> **Exercise directions**:
Nothing but an exact repeat of the entries below should appear in your answer.

§ §

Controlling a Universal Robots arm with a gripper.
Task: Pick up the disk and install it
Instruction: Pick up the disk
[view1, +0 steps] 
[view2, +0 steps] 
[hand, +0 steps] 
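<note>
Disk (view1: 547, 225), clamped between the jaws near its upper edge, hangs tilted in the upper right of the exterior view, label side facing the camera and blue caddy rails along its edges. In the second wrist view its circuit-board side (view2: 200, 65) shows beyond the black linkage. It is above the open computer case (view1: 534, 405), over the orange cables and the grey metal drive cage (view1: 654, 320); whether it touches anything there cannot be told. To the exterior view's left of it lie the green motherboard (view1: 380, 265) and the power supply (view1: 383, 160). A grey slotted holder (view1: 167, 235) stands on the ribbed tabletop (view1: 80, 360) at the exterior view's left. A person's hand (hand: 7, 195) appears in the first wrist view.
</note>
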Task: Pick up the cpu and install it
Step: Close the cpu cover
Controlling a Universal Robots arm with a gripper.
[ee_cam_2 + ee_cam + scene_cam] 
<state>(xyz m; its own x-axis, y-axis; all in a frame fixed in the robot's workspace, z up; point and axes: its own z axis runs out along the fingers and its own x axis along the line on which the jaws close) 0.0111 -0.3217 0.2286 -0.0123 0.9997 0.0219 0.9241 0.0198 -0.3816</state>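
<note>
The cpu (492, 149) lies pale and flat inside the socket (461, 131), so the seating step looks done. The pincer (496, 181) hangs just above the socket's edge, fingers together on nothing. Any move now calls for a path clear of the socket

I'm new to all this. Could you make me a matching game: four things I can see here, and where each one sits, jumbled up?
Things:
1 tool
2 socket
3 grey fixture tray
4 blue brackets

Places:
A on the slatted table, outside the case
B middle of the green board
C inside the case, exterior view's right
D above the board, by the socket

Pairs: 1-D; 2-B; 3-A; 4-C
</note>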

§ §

> **Output for this exercise**:
Controlling a Universal Robots arm with a gripper.
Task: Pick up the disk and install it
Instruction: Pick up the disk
[view1, +0 steps] 
[view2, +0 steps] 
[hand, +0 steps] 
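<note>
Disk (view1: 547, 225), clamped between the jaws near its upper edge, hangs tilted in the upper right of the exterior view, label side facing the camera and blue caddy rails along its edges. In the second wrist view its circuit-board side (view2: 200, 65) shows beyond the black linkage. It is above the open computer case (view1: 534, 405), over the orange cables and the grey metal drive cage (view1: 654, 320); whether it touches anything there cannot be told. To the exterior view's left of it lie the green motherboard (view1: 380, 265) and the power supply (view1: 383, 160). A grey slotted holder (view1: 167, 235) stands on the ribbed tabletop (view1: 80, 360) at the exterior view's left. A person's hand (hand: 7, 195) appears in the first wrist view.
</note>
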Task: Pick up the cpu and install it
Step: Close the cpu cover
Controlling a Universal Robots arm with a gripper.
[ee_cam_2 + ee_cam + scene_cam] 
<state>(xyz m; its own x-axis, y-axis; all in a frame fixed in the robot's workspace, z up; point and axes: its own z axis runs out along the fingers and its own x axis along the line on which the jaws close) 0.0111 -0.3217 0.2286 -0.0123 0.9997 0.0219 0.9241 0.0198 -0.3816</state>
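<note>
The cpu (492, 149) lies pale and flat inside the socket (461, 131), so the seating step looks done. The pincer (496, 181) hangs just above the socket's edge, fingers together on nothing. Any move now calls for a path clear of the socket

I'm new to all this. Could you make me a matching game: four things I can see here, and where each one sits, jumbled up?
Things:
1 tool
2 socket
3 grey fixture tray
4 blue brackets

Places:
A on the slatted table, outside the case
B middle of the green board
C inside the case, exterior view's right
D above the board, by the socket

Pairs: 1-D; 2-B; 3-A; 4-C
</note>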

The exercise concludes with that.